We might conclude from what precedes that the church was a sinless community at this time. Unfortunately this was not the case. There were sinning saints in it. This episode reveals that God was working dramatically in the church's early days in judgment as well as in blessing. Luke did not idealize his portrait of the early church but painted an accurate picture, warts and all.
5:1-2 "But"introduces another sacrificial act that looked just as generous as Barnabas' (4:37). However in this case the motive was quite different. Ananias' Jewish name means "Yahweh is gracious,"and Sapphira's Aramaic name means "beautiful."Their names proved as ironic as their behavior was hypocritical.
The Greek word nosphizo, ("kept back") also appears at the beginning of the record of Achan's sin in the Septuagint (Josh. 7:1, translated "took"). Ananias presented their gift to the apostles exactly as Barnabas had done (4:37).
5:3-4 Rather than allowing the Holy Spirit to fill him (cf. 2:4; 4:8, 31), Ananias had allowed Satan to control his heart. Ananias' sin was lying.

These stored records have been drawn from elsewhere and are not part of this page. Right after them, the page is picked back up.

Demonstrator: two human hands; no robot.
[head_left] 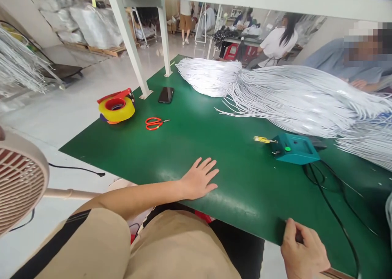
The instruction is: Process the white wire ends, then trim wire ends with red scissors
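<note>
My left hand (199,179) lies flat on the green tabletop (190,144), fingers spread, holding nothing. At the table's front edge on the right, my right hand (303,248) is closed, thumb and forefinger curled together; whatever may be between them cannot be made out. Red-handled scissors (154,123) lie beyond my left hand. A teal device (295,148) with a green dot and black cables sits beyond my right hand, and a yellow-handled tool (262,139) is beside it. Long bundles of white wires (288,91) stretch across the back and right of the table.
A tape dispenser (118,107) and a black phone (165,95) are at the back left, near white frame legs (130,42). A fan (21,181) stands at the left. A person in blue (329,56) sits across the table; other people are farther back.
</note>
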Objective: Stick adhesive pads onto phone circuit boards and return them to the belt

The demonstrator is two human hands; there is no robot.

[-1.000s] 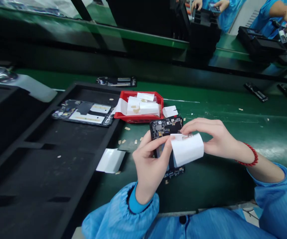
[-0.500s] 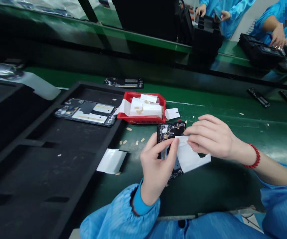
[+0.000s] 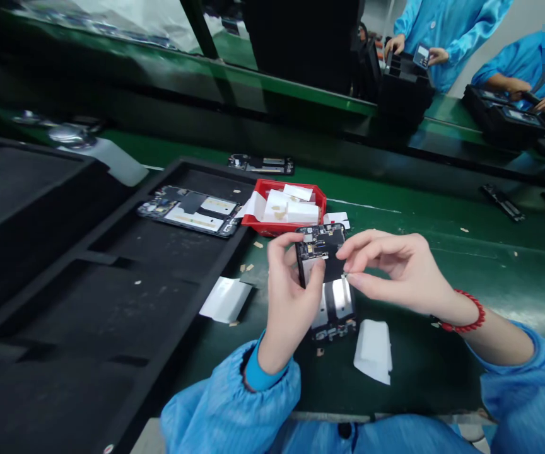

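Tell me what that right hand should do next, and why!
Perhaps pinch gently at the right edge of the open phone: the right hand has its fingertips there, while the left hand holds the opposite side. Whether those grip anything is too small to tell.

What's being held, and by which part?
The left hand grips an opened phone by its upper left edge; whether the right hand holds anything cannot be told.

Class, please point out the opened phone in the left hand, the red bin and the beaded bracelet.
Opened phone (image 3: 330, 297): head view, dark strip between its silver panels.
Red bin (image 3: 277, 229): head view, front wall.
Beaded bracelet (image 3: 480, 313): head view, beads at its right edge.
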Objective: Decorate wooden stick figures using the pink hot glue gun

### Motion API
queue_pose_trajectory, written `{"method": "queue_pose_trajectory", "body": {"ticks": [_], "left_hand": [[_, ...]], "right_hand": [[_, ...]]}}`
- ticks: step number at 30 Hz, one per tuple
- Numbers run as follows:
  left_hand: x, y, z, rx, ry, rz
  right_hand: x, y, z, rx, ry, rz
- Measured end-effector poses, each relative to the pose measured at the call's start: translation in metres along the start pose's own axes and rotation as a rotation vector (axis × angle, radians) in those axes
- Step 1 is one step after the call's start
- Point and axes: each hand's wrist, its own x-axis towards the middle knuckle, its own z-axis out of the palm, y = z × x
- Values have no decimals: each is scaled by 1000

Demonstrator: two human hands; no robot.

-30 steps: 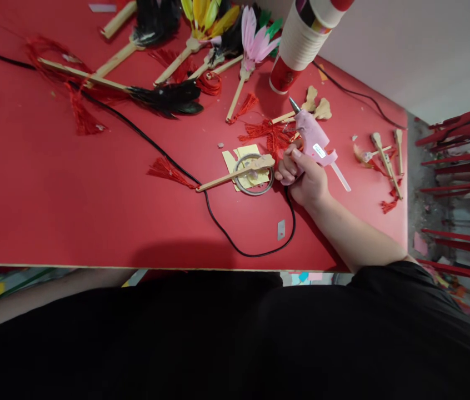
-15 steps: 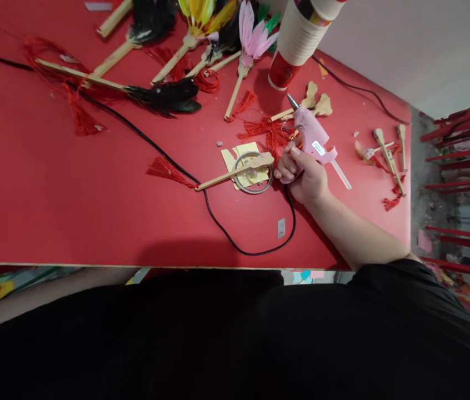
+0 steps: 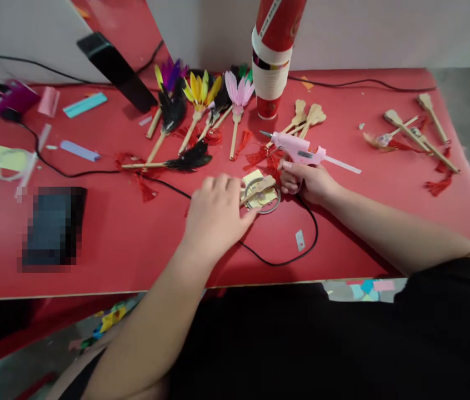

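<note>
My right hand (image 3: 301,180) is wrapped round the grip of a pink hot glue gun (image 3: 297,148), its metal nozzle pointing left and a clear glue stick out of its back. My left hand (image 3: 218,208) is closed over the handle of a wooden stick (image 3: 262,188) with a flared end; its fingertips are hidden. The flared end lies over a grey ring (image 3: 277,205), which surrounds yellow paper (image 3: 252,176). Just beyond the glue gun are red tassels (image 3: 255,159) and bare wooden sticks (image 3: 313,115).
Feathered sticks (image 3: 239,91) and stacked paper cups (image 3: 271,83) stand towards the back. A black cable (image 3: 260,258) loops near a small metal blade (image 3: 300,240). More wooden sticks (image 3: 410,130) lie right; a pixelated dark object (image 3: 54,228) lies left of the red table (image 3: 135,266).
My left hand has come up from below the table edge onto the wooden stick. The glue gun's nozzle now points more to the left. The view has shifted and turned, showing more on the left.
</note>
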Motion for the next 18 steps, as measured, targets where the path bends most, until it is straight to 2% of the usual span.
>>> {"method": "queue_pose_trajectory", "body": {"ticks": [3,5,9,13,15,18], "left_hand": [[9,2,2,29,-86,-71],[17,1,3,-80,-103,-97],[35,0,10,-491,33,-92],[41,4,33,-1043,18,-97],[39,5,42,-1184,-13,-96],[35,4,49,-1266,-37,-126]], "right_hand": [[4,-3,-6,-14,0,-32],[5,-3,-9,1,-19,-49],[10,-3,-21,-34,-33,-132],[17,-3,-37,-216,-39,-207],[17,-3,-42,-270,-38,-217],[12,-3,-42,-394,-37,-195]]}}
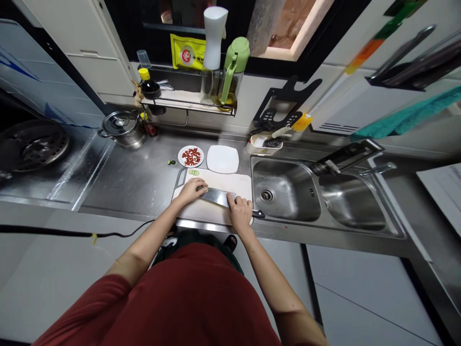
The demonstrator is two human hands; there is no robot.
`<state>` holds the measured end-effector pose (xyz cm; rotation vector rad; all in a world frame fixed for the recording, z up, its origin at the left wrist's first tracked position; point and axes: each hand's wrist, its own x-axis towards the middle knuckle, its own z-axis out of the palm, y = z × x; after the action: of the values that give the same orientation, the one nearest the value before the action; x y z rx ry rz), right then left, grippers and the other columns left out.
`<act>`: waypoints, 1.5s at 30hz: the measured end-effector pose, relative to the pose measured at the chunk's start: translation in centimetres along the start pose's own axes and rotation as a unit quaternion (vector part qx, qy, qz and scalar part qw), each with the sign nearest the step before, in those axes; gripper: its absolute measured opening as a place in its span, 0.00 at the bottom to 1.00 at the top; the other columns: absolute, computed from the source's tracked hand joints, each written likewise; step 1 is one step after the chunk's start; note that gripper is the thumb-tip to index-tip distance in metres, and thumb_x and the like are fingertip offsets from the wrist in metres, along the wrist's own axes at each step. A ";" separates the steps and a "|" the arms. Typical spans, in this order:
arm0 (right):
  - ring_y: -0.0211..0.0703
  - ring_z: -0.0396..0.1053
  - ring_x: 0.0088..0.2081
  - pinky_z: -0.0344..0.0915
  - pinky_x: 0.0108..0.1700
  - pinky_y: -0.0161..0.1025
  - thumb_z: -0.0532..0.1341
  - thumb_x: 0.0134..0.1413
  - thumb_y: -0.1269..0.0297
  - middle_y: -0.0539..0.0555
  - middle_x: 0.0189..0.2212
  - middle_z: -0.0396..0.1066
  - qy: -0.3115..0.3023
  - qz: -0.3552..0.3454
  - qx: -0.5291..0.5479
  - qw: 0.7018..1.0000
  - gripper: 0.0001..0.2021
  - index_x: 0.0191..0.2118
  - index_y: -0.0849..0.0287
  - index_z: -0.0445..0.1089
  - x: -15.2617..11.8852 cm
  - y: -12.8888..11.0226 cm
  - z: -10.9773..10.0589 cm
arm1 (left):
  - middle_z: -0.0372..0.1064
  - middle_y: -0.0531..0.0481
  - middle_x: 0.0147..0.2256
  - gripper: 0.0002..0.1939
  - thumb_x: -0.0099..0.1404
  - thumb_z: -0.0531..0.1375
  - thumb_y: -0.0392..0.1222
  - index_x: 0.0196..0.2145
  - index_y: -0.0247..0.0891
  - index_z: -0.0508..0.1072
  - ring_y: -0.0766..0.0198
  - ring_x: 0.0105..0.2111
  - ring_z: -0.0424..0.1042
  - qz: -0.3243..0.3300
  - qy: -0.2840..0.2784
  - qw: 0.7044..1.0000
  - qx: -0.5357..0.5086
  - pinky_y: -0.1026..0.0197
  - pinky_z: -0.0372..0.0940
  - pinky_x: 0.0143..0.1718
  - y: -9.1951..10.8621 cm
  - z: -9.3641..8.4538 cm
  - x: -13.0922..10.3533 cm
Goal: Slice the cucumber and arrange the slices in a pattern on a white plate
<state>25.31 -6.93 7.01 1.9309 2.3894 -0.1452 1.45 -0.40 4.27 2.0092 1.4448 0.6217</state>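
Observation:
My right hand (pixel 240 210) is closed round a broad-bladed kitchen knife (pixel 217 196), with its black handle sticking out to the right. The blade lies across the white cutting board (pixel 205 211) and its far end reaches my left hand (pixel 192 191). The left fingers are bent over a dark green cucumber piece (pixel 200 188), mostly hidden by the hand and the blade. Several pale green cucumber slices (pixel 193 172) lie at the board's back left. Two dark cucumber ends (pixel 171 162) rest on the steel counter beyond the board.
Behind the board stand a plate of chopped red pieces (pixel 190 156) and a white square plate (pixel 222 159). A double sink (pixel 288 190) adjoins on the right. At the left are a lidded steel pot (pixel 124 129) and a stove burner (pixel 34 144). Bottles stand on a wall shelf (pixel 180 97).

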 end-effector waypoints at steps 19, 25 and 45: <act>0.48 0.63 0.45 0.46 0.48 0.43 0.57 0.59 0.64 0.58 0.43 0.69 -0.017 0.126 0.020 0.992 0.24 0.61 0.51 0.62 -1.4 1.9 3.1 | 0.74 0.51 0.30 0.08 0.56 0.62 0.39 0.36 0.38 0.76 0.64 0.31 0.72 -0.248 0.141 0.958 -0.030 0.62 0.64 0.37 -3.7 0.7 3.6; 0.47 0.63 0.44 0.45 0.48 0.42 0.58 0.58 0.64 0.57 0.42 0.70 -0.008 0.137 0.039 0.990 0.24 0.60 0.52 0.63 -1.3 1.9 3.8 | 0.74 0.51 0.31 0.10 0.56 0.62 0.37 0.38 0.40 0.73 0.64 0.32 0.71 -0.253 0.144 0.957 0.002 0.62 0.62 0.37 -4.4 1.1 5.1; 0.46 0.63 0.43 0.44 0.48 0.42 0.57 0.57 0.64 0.57 0.40 0.71 0.012 0.133 0.071 0.989 0.23 0.59 0.53 0.65 -1.2 2.1 4.5 | 0.74 0.43 0.42 0.13 0.60 0.61 0.39 0.43 0.38 0.78 0.57 0.44 0.69 -0.153 0.086 0.976 0.126 0.57 0.61 0.50 -6.3 1.6 5.6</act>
<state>27.58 -8.13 2.59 2.3045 2.1611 -0.2836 -0.07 6.13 -0.99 1.8938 1.9774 0.5083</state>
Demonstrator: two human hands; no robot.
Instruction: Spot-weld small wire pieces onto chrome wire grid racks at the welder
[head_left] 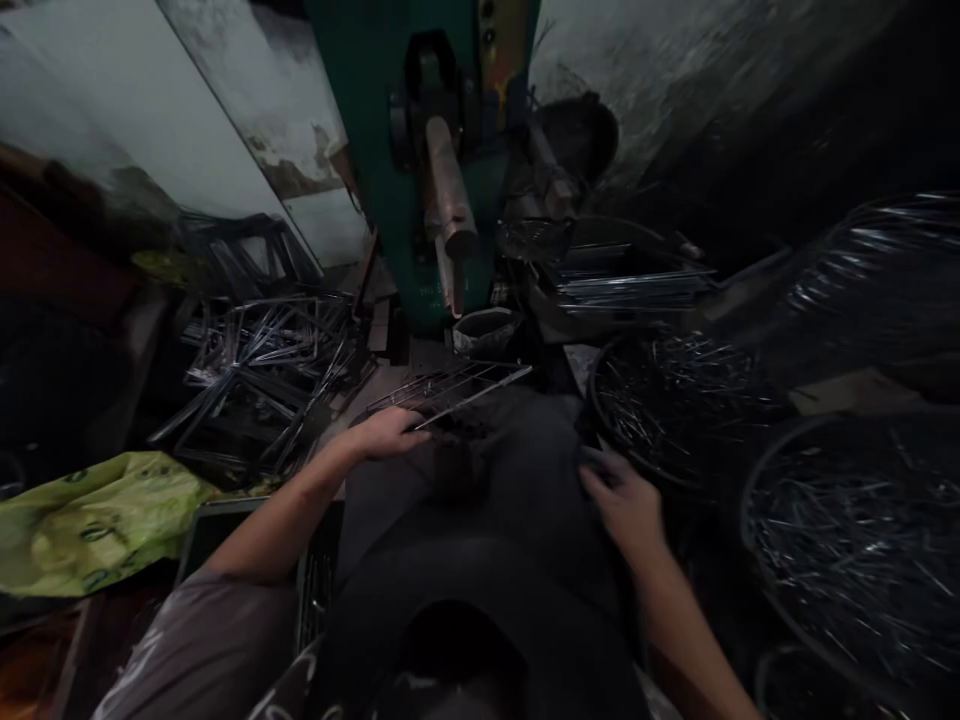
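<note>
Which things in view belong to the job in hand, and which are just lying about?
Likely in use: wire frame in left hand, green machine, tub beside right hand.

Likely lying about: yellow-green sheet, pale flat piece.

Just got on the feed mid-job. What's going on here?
A person's left hand holds a wire frame in front of a green machine. The right hand is low by the right thigh, near a tub of thin metal pieces; it's too dark to tell whether it grips anything. A larger tub of similar pieces stands farther right, and more frames are heaped to the left.
</note>
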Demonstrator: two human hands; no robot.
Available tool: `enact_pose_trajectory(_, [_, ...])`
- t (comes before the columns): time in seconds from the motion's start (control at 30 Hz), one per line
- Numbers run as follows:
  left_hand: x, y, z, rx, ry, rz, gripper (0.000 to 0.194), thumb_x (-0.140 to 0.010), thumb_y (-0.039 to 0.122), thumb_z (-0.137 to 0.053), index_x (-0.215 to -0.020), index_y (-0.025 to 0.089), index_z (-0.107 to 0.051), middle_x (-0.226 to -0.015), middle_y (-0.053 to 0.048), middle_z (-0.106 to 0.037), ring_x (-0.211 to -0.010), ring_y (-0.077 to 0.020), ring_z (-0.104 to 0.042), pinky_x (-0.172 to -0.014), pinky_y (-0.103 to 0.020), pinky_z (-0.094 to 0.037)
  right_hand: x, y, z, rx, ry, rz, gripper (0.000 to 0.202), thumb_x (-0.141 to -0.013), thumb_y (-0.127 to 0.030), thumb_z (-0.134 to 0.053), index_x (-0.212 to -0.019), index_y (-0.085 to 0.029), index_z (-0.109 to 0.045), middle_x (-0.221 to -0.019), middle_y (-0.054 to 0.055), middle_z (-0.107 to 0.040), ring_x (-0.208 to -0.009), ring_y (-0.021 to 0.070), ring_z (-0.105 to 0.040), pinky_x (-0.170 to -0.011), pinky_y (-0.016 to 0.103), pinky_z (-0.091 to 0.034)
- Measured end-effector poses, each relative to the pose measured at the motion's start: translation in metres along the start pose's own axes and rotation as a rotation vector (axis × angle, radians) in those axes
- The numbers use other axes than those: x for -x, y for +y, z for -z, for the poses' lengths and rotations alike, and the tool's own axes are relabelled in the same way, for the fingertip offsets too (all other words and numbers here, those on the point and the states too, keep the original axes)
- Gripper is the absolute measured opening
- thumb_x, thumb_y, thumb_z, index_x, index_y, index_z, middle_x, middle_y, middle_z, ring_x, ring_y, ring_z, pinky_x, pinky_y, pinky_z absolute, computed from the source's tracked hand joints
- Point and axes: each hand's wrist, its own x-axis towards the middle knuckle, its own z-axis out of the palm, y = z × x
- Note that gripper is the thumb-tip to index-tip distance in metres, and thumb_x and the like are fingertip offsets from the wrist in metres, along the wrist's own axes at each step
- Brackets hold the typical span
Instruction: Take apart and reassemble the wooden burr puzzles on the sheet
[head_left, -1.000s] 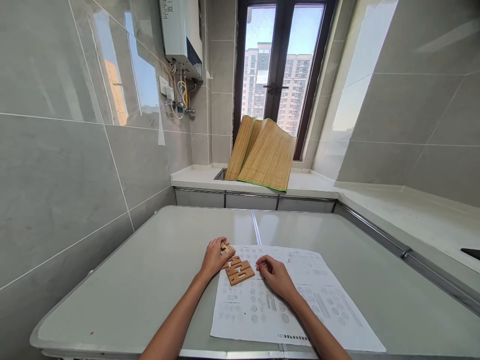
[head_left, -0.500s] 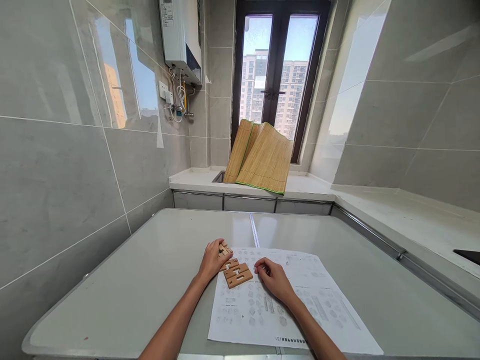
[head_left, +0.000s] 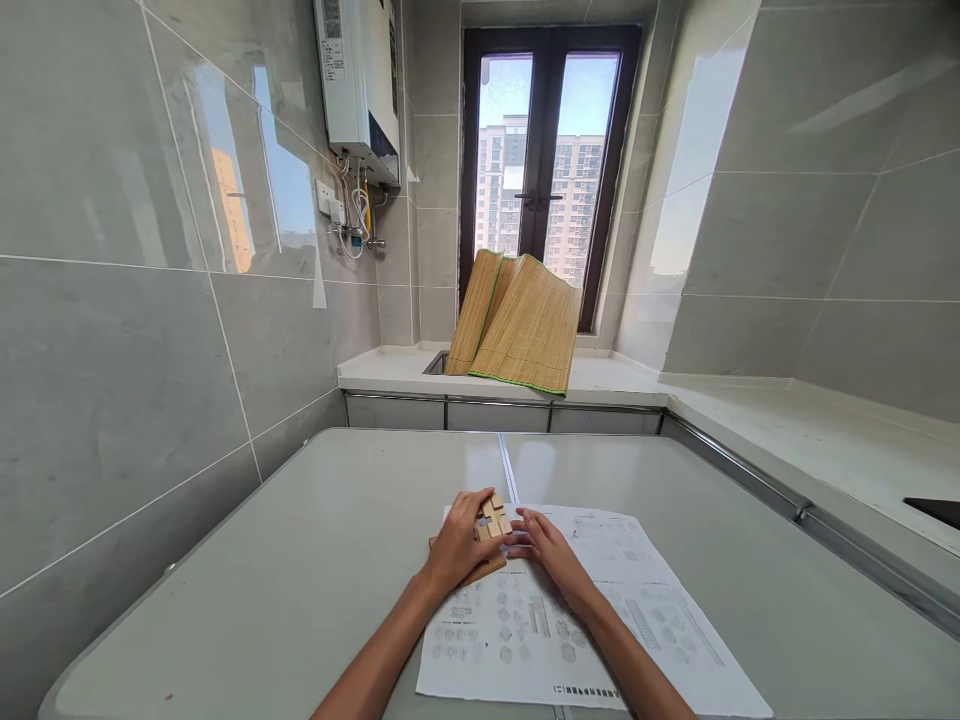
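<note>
My left hand (head_left: 457, 542) grips a small pale wooden block puzzle (head_left: 492, 520) with interlocking bars, thumb along its near side and fingers over the far side. Just to its right is my right hand (head_left: 553, 558), fingers apart and reaching toward the puzzle's right edge; whether they touch it I cannot tell. Beneath my left hand lie flat brown wooden pieces (head_left: 486, 571), mostly covered by it. Under both hands spreads a large white printed sheet (head_left: 525, 665) with small diagrams and text.
The sheet rests on a pale table (head_left: 247, 600) with a seam down its middle. Beyond the table's far edge, a bamboo mat (head_left: 529, 330) leans by the window on a white counter (head_left: 615, 372). A tiled wall (head_left: 127, 400) runs along the left.
My left hand has moved right with the wooden puzzle, now over the flat pieces. My right hand's fingers have uncurled and stretched toward the puzzle. The view has tilted up slightly.
</note>
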Motion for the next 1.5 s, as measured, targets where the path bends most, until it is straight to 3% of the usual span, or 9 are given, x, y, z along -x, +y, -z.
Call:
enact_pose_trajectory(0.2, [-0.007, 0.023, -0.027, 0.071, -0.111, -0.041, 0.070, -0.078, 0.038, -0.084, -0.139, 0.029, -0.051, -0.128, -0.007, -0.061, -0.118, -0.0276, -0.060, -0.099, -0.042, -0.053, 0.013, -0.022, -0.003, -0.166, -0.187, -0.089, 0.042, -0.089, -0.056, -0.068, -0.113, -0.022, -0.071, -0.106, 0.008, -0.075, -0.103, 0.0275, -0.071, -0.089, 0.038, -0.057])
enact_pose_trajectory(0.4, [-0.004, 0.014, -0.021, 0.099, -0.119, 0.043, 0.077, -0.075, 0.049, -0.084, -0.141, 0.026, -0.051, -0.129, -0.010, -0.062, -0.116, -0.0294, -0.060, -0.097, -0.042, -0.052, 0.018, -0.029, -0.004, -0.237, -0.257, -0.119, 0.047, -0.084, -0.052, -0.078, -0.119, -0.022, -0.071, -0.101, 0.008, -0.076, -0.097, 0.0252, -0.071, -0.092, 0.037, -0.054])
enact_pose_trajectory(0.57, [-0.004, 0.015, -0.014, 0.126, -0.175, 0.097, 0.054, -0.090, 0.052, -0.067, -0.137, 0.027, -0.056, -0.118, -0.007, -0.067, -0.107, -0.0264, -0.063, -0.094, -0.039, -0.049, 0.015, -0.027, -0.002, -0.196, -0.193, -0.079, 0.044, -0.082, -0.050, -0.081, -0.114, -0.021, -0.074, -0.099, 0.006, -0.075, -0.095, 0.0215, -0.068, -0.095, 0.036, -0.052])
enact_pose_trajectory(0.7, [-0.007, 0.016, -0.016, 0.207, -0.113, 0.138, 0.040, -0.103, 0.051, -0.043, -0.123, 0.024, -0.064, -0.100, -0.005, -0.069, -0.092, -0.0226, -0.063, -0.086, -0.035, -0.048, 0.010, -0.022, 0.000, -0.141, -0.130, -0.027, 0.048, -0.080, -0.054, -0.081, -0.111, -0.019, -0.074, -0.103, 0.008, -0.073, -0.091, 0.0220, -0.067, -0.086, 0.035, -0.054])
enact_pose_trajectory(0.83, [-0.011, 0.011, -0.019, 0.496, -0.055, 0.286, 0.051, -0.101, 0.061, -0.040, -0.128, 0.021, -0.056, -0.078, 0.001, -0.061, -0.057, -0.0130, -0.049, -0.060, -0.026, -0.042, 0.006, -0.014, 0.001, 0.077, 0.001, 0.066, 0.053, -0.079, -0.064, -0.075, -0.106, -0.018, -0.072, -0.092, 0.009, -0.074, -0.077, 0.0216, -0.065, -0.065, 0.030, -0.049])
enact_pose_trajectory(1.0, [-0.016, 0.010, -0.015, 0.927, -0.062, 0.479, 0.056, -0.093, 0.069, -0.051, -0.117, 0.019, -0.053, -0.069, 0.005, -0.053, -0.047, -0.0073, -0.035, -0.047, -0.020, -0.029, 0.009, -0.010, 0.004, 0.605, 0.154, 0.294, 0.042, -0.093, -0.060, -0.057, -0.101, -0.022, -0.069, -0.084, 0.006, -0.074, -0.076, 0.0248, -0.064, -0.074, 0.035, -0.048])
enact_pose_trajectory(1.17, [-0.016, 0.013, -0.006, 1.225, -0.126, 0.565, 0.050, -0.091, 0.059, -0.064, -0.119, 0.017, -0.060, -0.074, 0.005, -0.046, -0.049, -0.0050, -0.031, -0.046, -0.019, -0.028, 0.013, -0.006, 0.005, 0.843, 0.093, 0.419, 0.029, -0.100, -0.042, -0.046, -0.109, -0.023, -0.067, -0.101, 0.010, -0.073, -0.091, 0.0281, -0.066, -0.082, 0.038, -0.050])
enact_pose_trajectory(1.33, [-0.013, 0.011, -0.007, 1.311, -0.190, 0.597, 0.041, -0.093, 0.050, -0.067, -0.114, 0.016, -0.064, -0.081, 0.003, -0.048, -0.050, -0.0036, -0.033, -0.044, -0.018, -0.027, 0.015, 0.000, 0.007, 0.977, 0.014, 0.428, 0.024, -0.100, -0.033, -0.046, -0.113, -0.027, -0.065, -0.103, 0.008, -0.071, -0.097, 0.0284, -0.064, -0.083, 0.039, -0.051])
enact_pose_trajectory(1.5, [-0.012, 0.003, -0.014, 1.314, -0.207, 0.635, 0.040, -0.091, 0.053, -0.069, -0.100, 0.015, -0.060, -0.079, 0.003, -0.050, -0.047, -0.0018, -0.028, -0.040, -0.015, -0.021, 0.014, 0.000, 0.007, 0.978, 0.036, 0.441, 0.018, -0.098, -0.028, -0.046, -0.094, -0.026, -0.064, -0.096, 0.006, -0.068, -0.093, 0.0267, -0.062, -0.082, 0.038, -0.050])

He sought to deceive the Christians by trying to gain a reputation for greater generosity than he deserved. By deceiving the church, Ananias was also trying to deceive the Holy Spirit who indwelt the church. In attempting to deceive the Holy Spirit, he was trying to deceive God. Note the important identification of the Holy Spirit as God in these verses.
His sin was misrepresenting his gift by claiming that it was the total payment that he had received when it was really only part of that.255This is the sin of hypocrisy, a particular form of lying.
"I am a preacher of the Word--a glorious privilege--and if I have prayed once I have prayed a thousand times and said, Don't let me be able to preach unless in the power of the Holy Ghost.' I would rather be struck dumb than pretend it is in the power of the Spirit if it isn't; and yet it is so easy to pretend. It is so easy to come before men and take the place of an ambassador for God, and still want people to praise the preacher instead of giving the message only for the Lord Jesus."256
Achan, as well as Ananias and Sapphira, fell because of the love of material possessions (cf. 1 Tim. 6:10; 2 Tim. 4:10).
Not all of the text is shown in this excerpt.